# [WHAT TO WORK ON]
Once the line with "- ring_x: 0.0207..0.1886" is found in the data, output it and each following line exactly, up to and including the line with "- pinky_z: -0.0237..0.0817", and nothing before or after.
---- DATA SHOWN
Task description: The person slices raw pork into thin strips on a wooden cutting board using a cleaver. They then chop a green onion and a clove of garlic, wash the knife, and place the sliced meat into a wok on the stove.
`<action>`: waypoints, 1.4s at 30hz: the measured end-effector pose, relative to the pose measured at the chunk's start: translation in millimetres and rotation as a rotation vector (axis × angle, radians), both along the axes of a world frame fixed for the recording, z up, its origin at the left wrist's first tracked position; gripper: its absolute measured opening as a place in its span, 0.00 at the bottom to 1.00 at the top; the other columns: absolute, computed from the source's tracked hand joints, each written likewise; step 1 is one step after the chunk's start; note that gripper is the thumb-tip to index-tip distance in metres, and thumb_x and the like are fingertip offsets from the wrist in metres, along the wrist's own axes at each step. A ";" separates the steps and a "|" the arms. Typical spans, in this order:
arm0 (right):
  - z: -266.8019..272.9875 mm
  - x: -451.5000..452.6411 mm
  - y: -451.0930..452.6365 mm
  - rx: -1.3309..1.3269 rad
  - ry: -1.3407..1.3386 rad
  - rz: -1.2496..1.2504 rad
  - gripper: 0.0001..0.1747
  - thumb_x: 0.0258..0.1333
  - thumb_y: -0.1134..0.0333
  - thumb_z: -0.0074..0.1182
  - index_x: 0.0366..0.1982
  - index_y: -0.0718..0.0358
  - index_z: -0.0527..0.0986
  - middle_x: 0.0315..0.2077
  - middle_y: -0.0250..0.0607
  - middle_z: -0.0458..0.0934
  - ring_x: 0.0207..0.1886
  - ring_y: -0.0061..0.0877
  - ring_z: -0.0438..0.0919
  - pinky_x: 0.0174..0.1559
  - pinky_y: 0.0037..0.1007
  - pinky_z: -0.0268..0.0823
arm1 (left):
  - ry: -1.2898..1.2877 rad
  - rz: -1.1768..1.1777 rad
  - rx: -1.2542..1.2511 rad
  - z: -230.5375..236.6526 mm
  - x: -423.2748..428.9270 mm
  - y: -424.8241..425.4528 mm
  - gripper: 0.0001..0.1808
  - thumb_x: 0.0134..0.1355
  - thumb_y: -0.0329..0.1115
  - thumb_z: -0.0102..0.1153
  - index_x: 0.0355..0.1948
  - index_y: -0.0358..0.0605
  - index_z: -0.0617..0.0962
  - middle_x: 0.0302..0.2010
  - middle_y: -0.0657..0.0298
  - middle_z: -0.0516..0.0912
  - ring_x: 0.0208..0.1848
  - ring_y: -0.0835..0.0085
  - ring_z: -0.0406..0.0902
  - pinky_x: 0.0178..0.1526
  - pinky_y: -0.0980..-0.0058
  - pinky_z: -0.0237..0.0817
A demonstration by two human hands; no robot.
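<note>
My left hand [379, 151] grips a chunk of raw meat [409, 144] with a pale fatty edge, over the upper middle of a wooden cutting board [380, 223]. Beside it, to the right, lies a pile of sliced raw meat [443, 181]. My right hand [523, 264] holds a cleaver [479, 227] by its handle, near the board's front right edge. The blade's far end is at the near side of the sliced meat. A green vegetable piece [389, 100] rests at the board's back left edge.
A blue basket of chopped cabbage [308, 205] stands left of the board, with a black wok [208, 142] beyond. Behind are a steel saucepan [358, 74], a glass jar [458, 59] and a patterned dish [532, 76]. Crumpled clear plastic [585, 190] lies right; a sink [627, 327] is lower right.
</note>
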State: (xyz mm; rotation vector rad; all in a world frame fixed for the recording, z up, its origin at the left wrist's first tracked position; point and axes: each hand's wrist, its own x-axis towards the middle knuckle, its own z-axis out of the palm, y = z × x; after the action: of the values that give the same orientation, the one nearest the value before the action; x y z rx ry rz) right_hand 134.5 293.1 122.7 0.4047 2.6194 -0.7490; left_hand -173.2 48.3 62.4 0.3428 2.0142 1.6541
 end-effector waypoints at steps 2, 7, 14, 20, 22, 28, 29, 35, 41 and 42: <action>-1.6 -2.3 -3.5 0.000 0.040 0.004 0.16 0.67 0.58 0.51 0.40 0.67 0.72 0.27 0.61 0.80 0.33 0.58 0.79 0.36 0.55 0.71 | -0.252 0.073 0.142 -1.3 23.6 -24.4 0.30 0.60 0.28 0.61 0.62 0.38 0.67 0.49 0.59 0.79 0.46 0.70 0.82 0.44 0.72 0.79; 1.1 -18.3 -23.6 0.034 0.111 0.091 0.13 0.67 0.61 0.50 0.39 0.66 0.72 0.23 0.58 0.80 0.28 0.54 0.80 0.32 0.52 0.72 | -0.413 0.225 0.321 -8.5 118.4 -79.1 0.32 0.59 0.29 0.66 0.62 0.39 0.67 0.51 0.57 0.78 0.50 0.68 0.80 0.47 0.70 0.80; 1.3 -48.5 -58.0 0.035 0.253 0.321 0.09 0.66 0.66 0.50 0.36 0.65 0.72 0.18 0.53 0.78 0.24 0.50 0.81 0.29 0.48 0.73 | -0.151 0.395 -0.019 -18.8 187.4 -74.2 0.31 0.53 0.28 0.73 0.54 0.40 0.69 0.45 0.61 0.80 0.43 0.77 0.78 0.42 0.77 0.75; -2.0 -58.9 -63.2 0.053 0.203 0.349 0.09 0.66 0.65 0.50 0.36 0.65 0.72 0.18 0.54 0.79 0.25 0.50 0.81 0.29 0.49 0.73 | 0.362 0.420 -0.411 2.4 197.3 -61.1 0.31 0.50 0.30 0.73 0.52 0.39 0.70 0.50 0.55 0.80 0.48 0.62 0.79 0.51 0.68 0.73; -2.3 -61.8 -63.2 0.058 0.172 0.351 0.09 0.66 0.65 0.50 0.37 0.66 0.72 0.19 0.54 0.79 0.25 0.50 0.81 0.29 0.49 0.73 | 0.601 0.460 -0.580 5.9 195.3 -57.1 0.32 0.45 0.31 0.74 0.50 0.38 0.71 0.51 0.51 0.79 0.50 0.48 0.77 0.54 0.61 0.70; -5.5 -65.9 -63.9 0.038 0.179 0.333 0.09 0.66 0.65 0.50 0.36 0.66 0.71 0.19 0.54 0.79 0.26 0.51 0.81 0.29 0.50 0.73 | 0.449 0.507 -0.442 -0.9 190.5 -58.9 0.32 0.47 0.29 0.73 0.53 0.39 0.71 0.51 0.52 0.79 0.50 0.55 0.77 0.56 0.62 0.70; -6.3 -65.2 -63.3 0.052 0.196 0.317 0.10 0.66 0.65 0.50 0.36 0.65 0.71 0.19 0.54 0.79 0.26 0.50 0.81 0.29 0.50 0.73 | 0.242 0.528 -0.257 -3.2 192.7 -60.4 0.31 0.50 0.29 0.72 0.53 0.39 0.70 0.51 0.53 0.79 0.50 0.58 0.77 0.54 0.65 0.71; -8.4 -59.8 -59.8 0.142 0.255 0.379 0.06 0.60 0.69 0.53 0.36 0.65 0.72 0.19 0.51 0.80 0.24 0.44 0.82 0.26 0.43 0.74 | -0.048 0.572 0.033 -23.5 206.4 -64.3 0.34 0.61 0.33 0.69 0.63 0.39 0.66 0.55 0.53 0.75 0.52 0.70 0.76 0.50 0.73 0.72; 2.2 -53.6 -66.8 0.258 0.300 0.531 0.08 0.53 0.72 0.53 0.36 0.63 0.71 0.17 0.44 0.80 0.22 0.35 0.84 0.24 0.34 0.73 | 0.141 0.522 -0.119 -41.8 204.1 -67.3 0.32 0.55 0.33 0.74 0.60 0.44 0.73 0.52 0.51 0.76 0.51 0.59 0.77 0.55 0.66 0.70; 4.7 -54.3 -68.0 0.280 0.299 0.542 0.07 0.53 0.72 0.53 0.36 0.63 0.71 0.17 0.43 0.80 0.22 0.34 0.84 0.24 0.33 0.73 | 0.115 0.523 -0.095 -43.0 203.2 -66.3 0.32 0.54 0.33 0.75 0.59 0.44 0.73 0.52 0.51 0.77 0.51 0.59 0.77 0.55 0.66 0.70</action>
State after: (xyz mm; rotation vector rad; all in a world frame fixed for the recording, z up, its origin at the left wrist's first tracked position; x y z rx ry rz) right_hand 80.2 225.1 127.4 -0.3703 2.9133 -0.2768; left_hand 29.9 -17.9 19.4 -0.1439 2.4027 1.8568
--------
# [RESPONSE]
  - ring_x: 0.0207..0.1886
  - ring_y: -0.0061..0.0877
  - ring_z: -0.0438..0.0919
  - pinky_x: 0.0174..0.1559
  - pinky_y: 0.0037..0.1007
  - pinky_z: -0.0268..0.0823
arm1 (left):
  - ry: -1.2898..1.2877 rad
  - rz: -1.1768..1.1777 rad
  - rx: -1.2542..1.2511 rad
  - z: -230.5375..236.6526 mm
  - x: -423.2748..428.9270 mm
  - y: -424.8241..425.4528 mm
  - gripper: 0.0001..0.1808
  - thumb_x: 0.0134..0.1355
  - thumb_y: -0.0329..0.1115
  - thumb_z: -0.0102..0.1153
  - index_x: 0.0355..0.1948
  - index_y: -0.0358..0.0605
  - index_z: -0.0617..0.0962
  - middle_x: 0.0302..0.2010
  - middle_y: -0.0657..0.0298
  - middle_z: -0.0516..0.0912
  - ring_x: 0.0208..0.1848
  - ring_y: -0.0835..0.0085
  - ring_z: -0.0406..0.0902
  - pinky_x: 0.0178..0.1526
  - pinky_y: -0.0980..-0.0058
  - pinky_z: -0.0237..0.0817

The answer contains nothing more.